• HOW TO COMPLETE THIS TASK
Please find every line of the listing below where "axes" occurs and copy it.

◇ ◇ ◇ ◇

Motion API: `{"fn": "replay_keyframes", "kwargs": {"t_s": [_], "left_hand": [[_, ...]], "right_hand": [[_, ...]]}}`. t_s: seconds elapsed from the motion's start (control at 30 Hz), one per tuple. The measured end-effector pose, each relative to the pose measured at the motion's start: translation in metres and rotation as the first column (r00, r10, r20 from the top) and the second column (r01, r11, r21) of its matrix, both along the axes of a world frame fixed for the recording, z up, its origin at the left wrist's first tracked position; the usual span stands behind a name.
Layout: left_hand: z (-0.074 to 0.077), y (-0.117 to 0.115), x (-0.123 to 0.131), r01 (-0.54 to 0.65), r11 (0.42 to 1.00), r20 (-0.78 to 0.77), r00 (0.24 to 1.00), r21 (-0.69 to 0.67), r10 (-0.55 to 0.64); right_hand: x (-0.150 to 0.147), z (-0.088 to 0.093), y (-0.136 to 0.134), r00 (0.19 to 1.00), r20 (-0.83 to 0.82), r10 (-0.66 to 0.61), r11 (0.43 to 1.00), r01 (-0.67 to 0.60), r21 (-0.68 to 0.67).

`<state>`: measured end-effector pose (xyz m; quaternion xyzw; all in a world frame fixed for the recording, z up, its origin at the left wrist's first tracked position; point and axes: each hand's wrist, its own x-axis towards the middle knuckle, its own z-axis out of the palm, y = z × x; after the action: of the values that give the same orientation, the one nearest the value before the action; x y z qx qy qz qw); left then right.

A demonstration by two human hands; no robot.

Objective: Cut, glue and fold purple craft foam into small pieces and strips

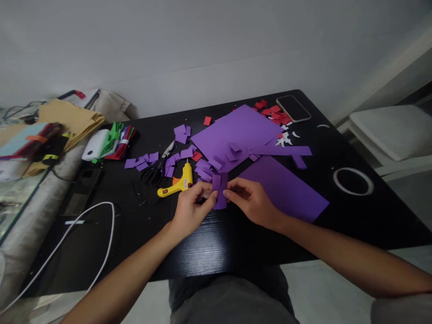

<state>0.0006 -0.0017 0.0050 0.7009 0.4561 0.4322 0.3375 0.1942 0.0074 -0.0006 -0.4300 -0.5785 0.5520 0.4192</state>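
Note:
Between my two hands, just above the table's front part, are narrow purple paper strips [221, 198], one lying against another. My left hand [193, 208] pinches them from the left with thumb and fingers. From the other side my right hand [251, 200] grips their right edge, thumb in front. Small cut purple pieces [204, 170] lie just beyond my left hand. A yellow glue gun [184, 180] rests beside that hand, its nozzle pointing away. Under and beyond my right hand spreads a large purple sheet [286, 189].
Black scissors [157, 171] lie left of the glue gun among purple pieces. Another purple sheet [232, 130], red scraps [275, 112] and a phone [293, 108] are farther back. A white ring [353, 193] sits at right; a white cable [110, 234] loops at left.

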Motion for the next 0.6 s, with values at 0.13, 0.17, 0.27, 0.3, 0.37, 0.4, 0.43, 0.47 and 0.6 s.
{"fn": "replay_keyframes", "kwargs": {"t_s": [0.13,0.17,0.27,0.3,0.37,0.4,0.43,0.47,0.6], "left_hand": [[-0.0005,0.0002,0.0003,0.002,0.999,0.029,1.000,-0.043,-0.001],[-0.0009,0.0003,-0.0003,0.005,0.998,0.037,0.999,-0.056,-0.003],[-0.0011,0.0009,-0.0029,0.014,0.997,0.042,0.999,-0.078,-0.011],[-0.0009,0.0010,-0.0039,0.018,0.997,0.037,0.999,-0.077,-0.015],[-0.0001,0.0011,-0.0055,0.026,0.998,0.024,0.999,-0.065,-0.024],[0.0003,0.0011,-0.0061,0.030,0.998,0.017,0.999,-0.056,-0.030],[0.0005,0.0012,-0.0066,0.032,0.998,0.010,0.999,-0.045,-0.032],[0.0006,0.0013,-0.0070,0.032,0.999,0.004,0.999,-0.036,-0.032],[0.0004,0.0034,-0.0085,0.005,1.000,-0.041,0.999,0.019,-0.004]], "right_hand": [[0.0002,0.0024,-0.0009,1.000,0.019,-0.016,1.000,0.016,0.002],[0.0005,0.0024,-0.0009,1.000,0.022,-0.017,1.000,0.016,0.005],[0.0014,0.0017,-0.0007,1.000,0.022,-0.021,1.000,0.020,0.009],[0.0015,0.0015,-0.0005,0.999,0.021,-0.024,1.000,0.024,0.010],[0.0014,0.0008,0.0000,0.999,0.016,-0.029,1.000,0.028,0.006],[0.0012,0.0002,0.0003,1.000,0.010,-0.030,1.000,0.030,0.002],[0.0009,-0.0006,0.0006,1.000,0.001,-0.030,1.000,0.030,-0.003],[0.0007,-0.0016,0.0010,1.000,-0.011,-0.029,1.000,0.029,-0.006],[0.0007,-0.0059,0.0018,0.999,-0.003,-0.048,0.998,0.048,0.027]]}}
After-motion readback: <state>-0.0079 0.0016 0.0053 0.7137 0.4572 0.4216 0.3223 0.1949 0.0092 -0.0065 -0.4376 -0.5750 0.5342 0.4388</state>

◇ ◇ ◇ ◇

• WRITTEN REPLY
Motion API: `{"fn": "replay_keyframes", "kwargs": {"t_s": [_], "left_hand": [[_, ...]], "right_hand": [[_, ...]]}}`. t_s: seconds elapsed from the motion's start (control at 30 Hz), one per tuple. The measured end-effector pose, each relative to the pose measured at the motion's start: translation in metres and rotation as the first column (r00, r10, r20 from the top) and the second column (r01, r11, r21) of its matrix, both along the axes of a world frame fixed for the recording, z up, its origin at the left wrist's first tracked position; the usual span stands behind a name.
`<state>`: measured end-effector pose (xyz m; quaternion xyzw; all in a world frame fixed for the recording, z up, its origin at the left wrist's first tracked position; point and axes: each hand's wrist, its own x-axis towards the middle knuckle, its own z-axis out of the palm, y = z × x; after the action: of the values that give the same orientation, the one nearest the value before the action; x y z qx qy qz qw); left then right.

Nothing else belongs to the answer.